Fledgling regulation has yet to really make itself felt in the Internet of Things (IoT).
We’ve seen the Code of Practice for consumer IoT security issued by the Dept for Digital, Culture, Media and Sport (DDCM) and also the EU’s ENISA Cybersecurity Act last year, while ETSI specification TS 103 645 was released in February but compliance with these and other regulations around the world aren’t yet mandatory, making it vital consumers protect themselves.
We advise the following steps before you buy that smart device.
1. Do your research
Pop the name of the smart gadget or toy in to a search engine and add the word ‘hack’, ‘security’ or ‘vulnerability’. It’ll take you moments to find out if there are discussions about serious security issues.
2. Get the app before you buy
Download the app from the App Store or Play Store to your phone. If you buy it, you’re going to need the app anyway. Click on the ‘create account’ or ‘login’ section. What we want to know is whether they’re playing safe with the password you’re going to create.
Create an account – add a temporary or throwaway email address then try to set the password of ‘password’. See what happens. Was it rejected for being too weak? If so, try ‘Password1’ and see if that works. If it works, the manufacturer is showing that they really don’t care.
3. Read the manual before buying
Go to the manufacturers web site and find the manual.

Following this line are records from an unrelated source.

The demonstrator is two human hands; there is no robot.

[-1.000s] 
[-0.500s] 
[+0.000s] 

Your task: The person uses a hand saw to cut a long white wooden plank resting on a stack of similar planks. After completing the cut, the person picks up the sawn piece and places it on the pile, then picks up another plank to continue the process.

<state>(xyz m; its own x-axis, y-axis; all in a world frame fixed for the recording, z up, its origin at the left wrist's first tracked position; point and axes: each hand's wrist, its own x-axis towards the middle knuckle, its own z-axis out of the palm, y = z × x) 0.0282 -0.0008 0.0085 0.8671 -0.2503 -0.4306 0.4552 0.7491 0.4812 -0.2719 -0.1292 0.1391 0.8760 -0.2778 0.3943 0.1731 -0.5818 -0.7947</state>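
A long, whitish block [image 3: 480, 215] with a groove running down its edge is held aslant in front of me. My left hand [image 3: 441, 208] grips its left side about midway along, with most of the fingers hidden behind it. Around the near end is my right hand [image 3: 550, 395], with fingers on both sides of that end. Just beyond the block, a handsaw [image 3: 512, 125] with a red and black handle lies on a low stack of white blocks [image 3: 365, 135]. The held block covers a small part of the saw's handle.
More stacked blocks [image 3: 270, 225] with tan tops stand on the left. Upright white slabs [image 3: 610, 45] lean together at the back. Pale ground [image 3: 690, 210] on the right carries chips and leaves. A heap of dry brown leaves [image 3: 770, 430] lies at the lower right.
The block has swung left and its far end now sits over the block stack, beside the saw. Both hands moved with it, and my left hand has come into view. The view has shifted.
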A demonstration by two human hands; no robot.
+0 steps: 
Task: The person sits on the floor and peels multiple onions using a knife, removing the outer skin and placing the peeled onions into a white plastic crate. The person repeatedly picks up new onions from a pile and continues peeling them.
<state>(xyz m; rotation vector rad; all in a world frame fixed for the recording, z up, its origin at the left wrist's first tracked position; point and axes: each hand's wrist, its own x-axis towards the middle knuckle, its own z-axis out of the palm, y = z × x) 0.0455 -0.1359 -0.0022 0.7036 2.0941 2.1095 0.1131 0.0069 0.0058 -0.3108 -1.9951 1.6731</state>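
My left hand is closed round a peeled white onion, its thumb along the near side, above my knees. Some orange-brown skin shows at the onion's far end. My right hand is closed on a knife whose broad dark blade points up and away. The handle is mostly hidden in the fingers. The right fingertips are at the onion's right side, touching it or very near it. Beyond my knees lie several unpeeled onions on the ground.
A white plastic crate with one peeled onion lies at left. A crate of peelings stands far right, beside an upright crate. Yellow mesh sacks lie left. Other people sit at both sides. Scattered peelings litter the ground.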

Find the pages that deal with connecting to the smart thing for the first time. If it uses Wi-Fi, how do you connect your phone to the device for the first time? Does one have to press a button on the ‘thing’ first or is the Wi-fi wide open without any passwords, or with the same password for all devices?
If it uses Bluetooth, again, do you have to press a button on the smart device to put it in to ‘pairing’ mode or can anyone connect to it at any time? Having a button press or similar before anyone can connect for the first time is a good thing. It means that you can decide when someone can connect to your smart thing.
4. Does the manufacturer take security seriously?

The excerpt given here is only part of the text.